The previous record sequence without being dismissed in one-day
internationals was 395 runs by Javed Miandad of Pakistan. With two runs to
win, and having scored 394 since his last dismissal, Klusener launched
himself at Saqlain off the front foot and skied the offbreak above
extra-cover, who let it slip through his hands and let the batsmen scamper
two. Simultaneously Klusener had pushed himself and his team over the
finishing line.

South Africa had beaten Pakistan in their previous 12 one-day meetings,
stretching back into one of the murkier periods of the latter's history, but this
match was never one-sided. Pakistan's total was just above par in conditions
which were friendly to swing bowling all day, thanks to some superlative late
acceleration from Pakistan's wicket-keeper/ batsman Moin Khan, the fastest
scorer in this World Cup after the Australian Tom Moody.

Until Moin mowed and flicked and carved, it was one long struggle for
Pakistan's batsmen. Allan Donald does not often swing the ball out
appreciably but he did yesterday, and his pace was only eclipsed by Shoaib
Akhtar's opening burst, which flashed meteorically across the ground and
picked up Herschelle Gibbs and Hansie Cronje in a cloud of stardust.

Steve Elworthy, though, was again South Africa's most economical bowler,
doing much the same mid-innings job as Azhar Mahmood later. Elworthy
did not pitch too short as Kallis did: Lancashire's coaching made sure of
that. For in 1996, his season with Lancashire, Elworthy learnt to keep his
head up in delivery, instead of dropping it and banging the ball in short of a
length as he had learnt to do with Northern Transvaal.

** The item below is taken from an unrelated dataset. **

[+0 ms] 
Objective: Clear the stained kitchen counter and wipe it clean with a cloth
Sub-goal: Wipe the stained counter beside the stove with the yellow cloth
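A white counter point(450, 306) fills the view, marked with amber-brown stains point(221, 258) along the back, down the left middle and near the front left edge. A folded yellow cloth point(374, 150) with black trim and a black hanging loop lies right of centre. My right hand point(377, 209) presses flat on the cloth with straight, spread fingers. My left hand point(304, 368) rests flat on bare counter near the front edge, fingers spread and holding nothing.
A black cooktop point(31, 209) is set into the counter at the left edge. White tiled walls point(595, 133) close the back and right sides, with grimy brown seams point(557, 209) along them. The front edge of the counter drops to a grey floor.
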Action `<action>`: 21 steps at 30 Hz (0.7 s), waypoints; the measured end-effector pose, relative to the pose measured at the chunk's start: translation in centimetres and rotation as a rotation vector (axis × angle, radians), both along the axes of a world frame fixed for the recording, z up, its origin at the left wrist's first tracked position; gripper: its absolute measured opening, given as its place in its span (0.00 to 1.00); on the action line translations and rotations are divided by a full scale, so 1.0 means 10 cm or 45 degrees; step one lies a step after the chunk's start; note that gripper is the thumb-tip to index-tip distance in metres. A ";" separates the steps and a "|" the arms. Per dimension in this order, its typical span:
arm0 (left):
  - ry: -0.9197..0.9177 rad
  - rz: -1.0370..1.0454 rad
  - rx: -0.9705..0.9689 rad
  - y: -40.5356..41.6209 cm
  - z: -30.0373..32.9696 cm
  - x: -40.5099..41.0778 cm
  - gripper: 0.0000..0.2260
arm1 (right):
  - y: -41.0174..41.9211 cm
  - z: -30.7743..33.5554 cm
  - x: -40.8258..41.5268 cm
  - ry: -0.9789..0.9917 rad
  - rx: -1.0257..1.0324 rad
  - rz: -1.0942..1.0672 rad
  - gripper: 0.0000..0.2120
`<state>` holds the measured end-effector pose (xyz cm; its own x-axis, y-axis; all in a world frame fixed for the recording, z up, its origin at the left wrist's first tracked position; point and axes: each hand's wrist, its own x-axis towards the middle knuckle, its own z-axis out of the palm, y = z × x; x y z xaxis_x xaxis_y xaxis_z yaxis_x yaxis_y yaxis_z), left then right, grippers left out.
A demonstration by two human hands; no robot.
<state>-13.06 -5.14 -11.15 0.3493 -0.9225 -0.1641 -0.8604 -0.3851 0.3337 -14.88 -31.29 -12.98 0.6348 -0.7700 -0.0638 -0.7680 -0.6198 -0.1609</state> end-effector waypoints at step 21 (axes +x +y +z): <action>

Pakistan, however, had won their four qualifying matches in which they had
batted first, and lost the only time they chased, against Bangladesh, so
batting first this time was no great hardship - indeed they volunteered for it.
Saeed Anwar managed some cuts (and was dropped by Jonty Rhodes at
point off one), Ijaz Ahmed a pull or two, and Abdul Razzaq got himself out
in frustration at his inability to play some big shots. But no big shots were to
be made against such high-calibre bowling until Moin had played himself in
and engineered the plunder of 54 runs from the last five overs.

Donald was Moin's especial fancy. In one over of his, Moin shovelled one
four, swept a six as if Donald was bowling offspin, then walked across his
stumps and helped the ball fly between the two long-legs for four more.

No Pakistani innings would be complete however without a run-out involving
Inzamam-ul-Haq. He comes from a landlord's family in Multan, through
which the Indus flows, and he takes his cue from the river at the height of the
dry season. This time though he was not at fault, except for failing to ground
his bat after passing the popping crease.

Before this match there was virtually no difference, in the World Cup overall,
between teams batting first and those batting second: the side batting first
had won 16 times, the side batting second 15 times. But often the
under-dogs of Scotland, Bangladesh and Kenya were sent in first to be
dispatched quickly. Take away those games, and in the matches involving
Test teams only a pattern does emerge: 10 of these games have been won
by the side batting first, only seven by the side batting second.

South Africa immediately felt the extra pressure which afflicts target-chasers
as their opening batsmen failed yet again, as they have done in every game
except against Kenya and England. Gibbs forced loosely off his back foot to
be caught at point; Gary Kirsten padded up to a ball which seamed in, not
swung away as he expected, and Darrell Hair does not like people padding
up.

Cronje stepped up to No 3 to make his batting presence felt, a game move
considering that he does not instinctively move into line against the highest
pace; and Shoaib's pace was the highest, clocked at 95 mph. Any quicker
and Cronje's slash to third man would have carried for six.

On flat pitches South Africa's batsmen are formidable, individually and in
their collective depth. On pitches where the ball moves around, as it did
yesterday, Kallis is all too outstanding in the tightness of his technique. But
he still needed Klusener to take over and, by bucking the trend against the
team batting second, to power South Africa home.